Голова генерала кивнула, как стрелка метронома.

– Вас снова будут допрашивать, – проскрипел он. – На этот раз вами непосредственно займется Машина, через одного из своих связных – человека, приобщившегося к Машине, умеющего разговаривать с ней непосредственно. Возможно, это поможет вам кое-что при помнить. Быть может, даже вопросы, заданные служителем, наведут вас на некоторые мысли… может, вы даже сумеете догадаться о сведениях в банках памяти Машины, – сказал генерал, и лицо его превратилось в бронзовую маску, – мне будет интересно услышать о них. Выбирайте сами. Или мой друг – или мои неприятель. И даже сейчас, – добавил он, его бронзовая челюсть отвердела, – я имею достаточную власть, чтобы наказать моего врага.

Он снова повернул выключатели, бросил взгляд на экраны связи. кивнул, выслушал ответ и снова посмотрел на Ганна.

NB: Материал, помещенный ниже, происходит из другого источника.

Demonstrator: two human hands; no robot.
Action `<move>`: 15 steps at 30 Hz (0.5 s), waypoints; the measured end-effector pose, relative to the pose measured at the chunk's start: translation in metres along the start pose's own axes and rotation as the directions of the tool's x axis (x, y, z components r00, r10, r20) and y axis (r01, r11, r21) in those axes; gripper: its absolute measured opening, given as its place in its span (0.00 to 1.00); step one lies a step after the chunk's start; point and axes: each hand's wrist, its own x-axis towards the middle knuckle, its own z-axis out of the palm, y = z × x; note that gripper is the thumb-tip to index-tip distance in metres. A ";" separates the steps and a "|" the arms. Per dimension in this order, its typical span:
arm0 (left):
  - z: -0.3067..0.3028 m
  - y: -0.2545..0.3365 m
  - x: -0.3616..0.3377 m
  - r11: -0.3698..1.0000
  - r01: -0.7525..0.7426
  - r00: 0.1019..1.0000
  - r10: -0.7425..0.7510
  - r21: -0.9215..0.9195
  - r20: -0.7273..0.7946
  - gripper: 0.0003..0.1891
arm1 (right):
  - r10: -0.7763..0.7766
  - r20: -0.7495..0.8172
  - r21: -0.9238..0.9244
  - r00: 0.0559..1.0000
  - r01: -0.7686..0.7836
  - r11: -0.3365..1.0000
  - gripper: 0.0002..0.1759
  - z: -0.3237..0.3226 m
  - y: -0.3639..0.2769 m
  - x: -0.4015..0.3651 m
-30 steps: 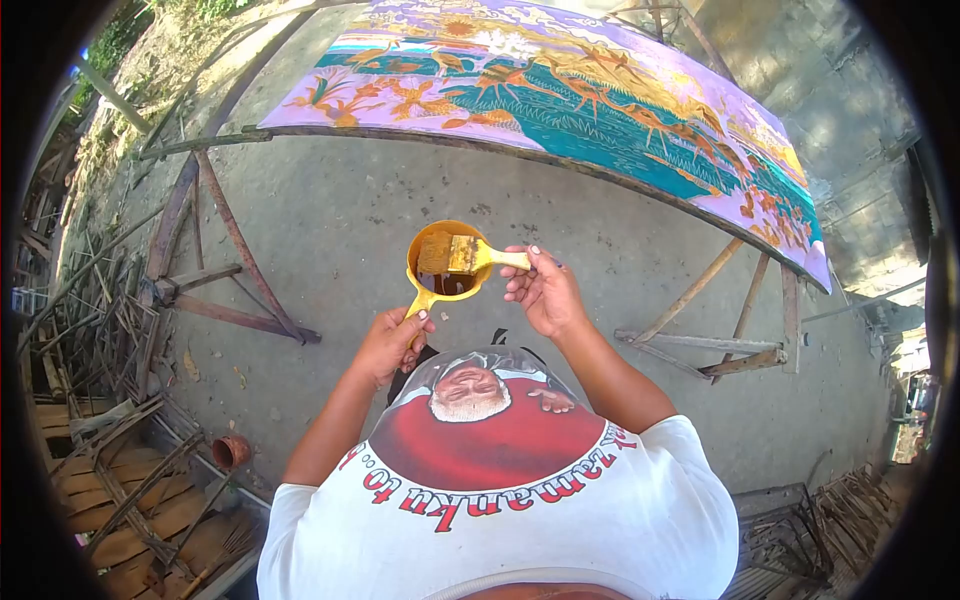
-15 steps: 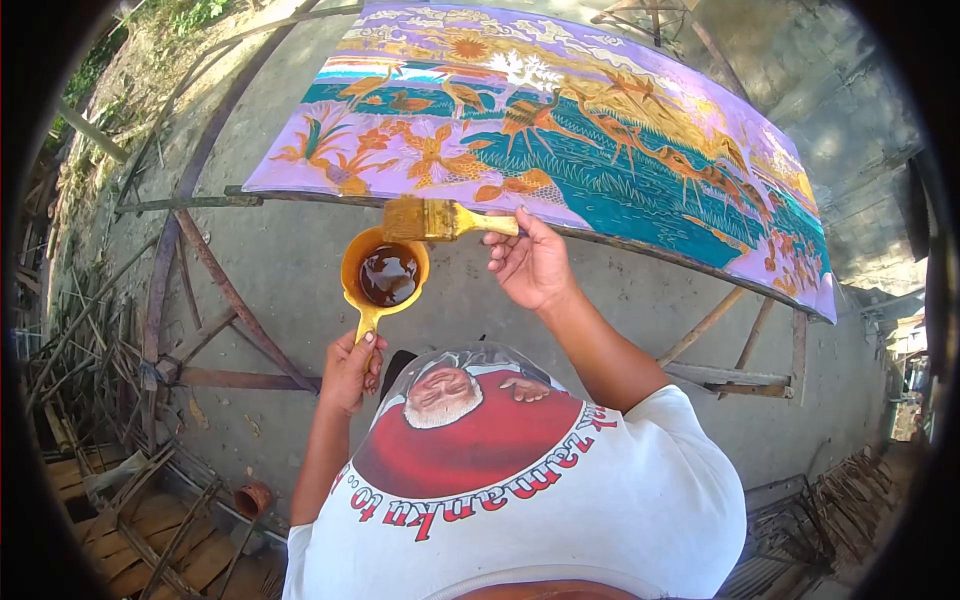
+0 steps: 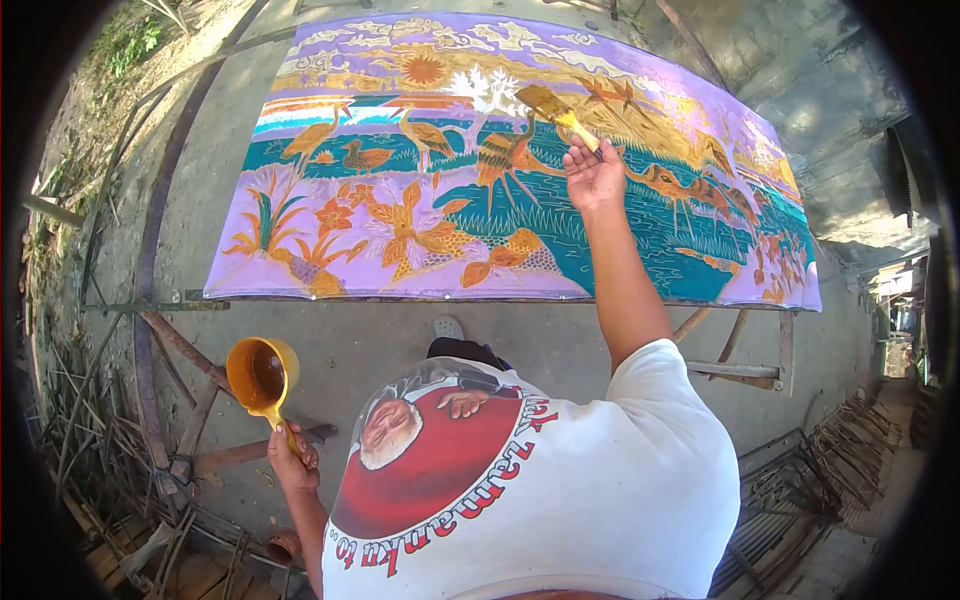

– Сейчас вы отправитесь к Сестре Дельта Четыре, – приказал он. – Там начнется ваш непосредственный допрос самой Машиной. Посмотрите сюда, майор!

Генерал вдруг вскинул правый кулак. Словно на дистанционном манипуляторе, пальцы сжались в бронзовый молот.

– Это рука, – мрачно протянул генерал, – когда-то принадлежала другому человеку, врагу Плана, бросившему бомбу в Планирующего. Он промахнулся, Планирующий уцелел, но взрыв раздробил мою руку. Хирурги не могли починить ее, поэтому пришлось сделать замену. Использовав руку неудавшегося убийцы. – Бронзовый кулак опустился на панель. – Помните об этом, Ганн! Если вы не сможете служить Машине так, как от вас того потребуют, то послужите по другому – не иначе, как в орган-банке.